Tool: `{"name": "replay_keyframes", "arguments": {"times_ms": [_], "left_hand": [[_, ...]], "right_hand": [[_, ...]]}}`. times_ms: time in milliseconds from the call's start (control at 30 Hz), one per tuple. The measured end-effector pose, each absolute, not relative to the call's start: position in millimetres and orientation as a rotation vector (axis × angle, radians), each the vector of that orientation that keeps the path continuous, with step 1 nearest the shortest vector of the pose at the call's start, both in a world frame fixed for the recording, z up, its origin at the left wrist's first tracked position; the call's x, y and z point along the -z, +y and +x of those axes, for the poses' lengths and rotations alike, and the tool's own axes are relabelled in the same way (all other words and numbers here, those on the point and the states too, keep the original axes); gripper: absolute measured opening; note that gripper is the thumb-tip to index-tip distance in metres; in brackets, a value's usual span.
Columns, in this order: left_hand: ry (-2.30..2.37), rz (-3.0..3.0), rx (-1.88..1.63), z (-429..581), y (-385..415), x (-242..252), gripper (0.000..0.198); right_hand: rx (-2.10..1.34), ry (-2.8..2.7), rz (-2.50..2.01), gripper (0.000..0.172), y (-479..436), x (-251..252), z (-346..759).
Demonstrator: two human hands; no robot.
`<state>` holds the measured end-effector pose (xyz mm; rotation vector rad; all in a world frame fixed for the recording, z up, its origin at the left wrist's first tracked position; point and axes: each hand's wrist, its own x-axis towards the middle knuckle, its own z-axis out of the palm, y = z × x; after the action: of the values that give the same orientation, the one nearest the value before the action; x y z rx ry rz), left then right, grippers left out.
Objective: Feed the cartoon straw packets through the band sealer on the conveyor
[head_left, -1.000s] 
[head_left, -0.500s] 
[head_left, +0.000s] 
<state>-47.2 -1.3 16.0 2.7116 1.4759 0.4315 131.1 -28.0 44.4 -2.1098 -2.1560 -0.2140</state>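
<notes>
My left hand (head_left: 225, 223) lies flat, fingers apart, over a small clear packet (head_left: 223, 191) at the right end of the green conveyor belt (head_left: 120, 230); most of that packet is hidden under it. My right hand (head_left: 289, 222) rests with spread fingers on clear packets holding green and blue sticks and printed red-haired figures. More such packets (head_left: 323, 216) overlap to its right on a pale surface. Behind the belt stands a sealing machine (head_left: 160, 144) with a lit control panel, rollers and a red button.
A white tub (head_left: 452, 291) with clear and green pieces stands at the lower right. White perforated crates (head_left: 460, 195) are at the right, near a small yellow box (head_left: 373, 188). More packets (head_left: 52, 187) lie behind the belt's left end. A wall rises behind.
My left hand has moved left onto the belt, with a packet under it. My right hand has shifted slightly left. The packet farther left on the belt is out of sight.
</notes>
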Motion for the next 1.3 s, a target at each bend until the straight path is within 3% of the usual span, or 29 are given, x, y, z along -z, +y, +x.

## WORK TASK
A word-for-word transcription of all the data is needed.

## SOLUTION FOR THIS PROBLEM
Tool: `{"name": "replay_keyframes", "arguments": {"times_ms": [_], "left_hand": [[_, ...]], "right_hand": [[_, ...]]}}`. times_ms: time in milliseconds from the call's start (control at 30 Hz), one per tuple. The measured end-effector pose, each absolute, not relative to the call's start: position in millimetres and orientation as a rotation vector (axis × angle, radians), each the vector of that orientation that keeps the path continuous, with step 1 nearest the shortest vector of the pose at the call's start, both in a world frame fixed for the recording, z up, its origin at the left wrist's first tracked position; the call's x, y and z point along the -z, +y and +x of those axes, for the poses' lengths and rotations alike, and the tool's own axes are relabelled in the same way (all other words and numbers here, those on the point and the states too, keep the original axes); gripper: absolute measured opening; note that gripper is the thumb-tip to index-tip distance in metres; in brackets, a value's usual span.
Columns, in this order: left_hand: ry (-2.30..2.37), rz (-3.0..3.0), rx (-1.88..1.63), z (-429..581), y (-385..415), x (-242..252), gripper (0.000..0.198); right_hand: rx (-2.10..1.34), ry (-2.8..2.7), rz (-2.50..2.01), gripper (0.000..0.172), y (-479..436), x (-251..252), z (-346..759).
Demonstrator: two human hands; no robot.
`<state>` holds the measured end-effector pose (xyz mm; rotation vector rad; all in a world frame fixed for the recording, z up, its origin at the left wrist's first tracked position; point and axes: each hand's wrist, its own x-axis towards the middle knuckle, its own z-axis out of the palm, y = z × x; after the action: of the values that give the same orientation, the one nearest the value before the action; x y z rx ry rz), left then right, grippers left out.
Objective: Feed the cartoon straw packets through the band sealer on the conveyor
[head_left, -1.000s] 
[head_left, -0.500s] 
[head_left, +0.000s] 
<state>-47.2 -1.3 16.0 2.7116 1.4759 0.4315 131.1 -28.0 44.4 -2.1098 -2.1560 -0.2140</state>
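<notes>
My left hand (head_left: 225, 223) lies flat, fingers apart, over a small clear packet (head_left: 223, 191) at the right end of the green conveyor belt (head_left: 120, 230); most of that packet is hidden under it. My right hand (head_left: 289, 222) rests with spread fingers on clear packets holding green and blue sticks and printed red-haired figures. More such packets (head_left: 323, 216) overlap to its right on a pale surface. Behind the belt stands a sealing machine (head_left: 160, 144) with a lit control panel, rollers and a red button.
A white tub (head_left: 452, 291) with clear and green pieces stands at the lower right. White perforated crates (head_left: 460, 195) are at the right, near a small yellow box (head_left: 373, 188). More packets (head_left: 52, 187) lie behind the belt's left end. A wall rises behind.
My left hand has moved left onto the belt, with a packet under it. My right hand has shifted slightly left. The packet farther left on the belt is out of sight.
</notes>
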Motion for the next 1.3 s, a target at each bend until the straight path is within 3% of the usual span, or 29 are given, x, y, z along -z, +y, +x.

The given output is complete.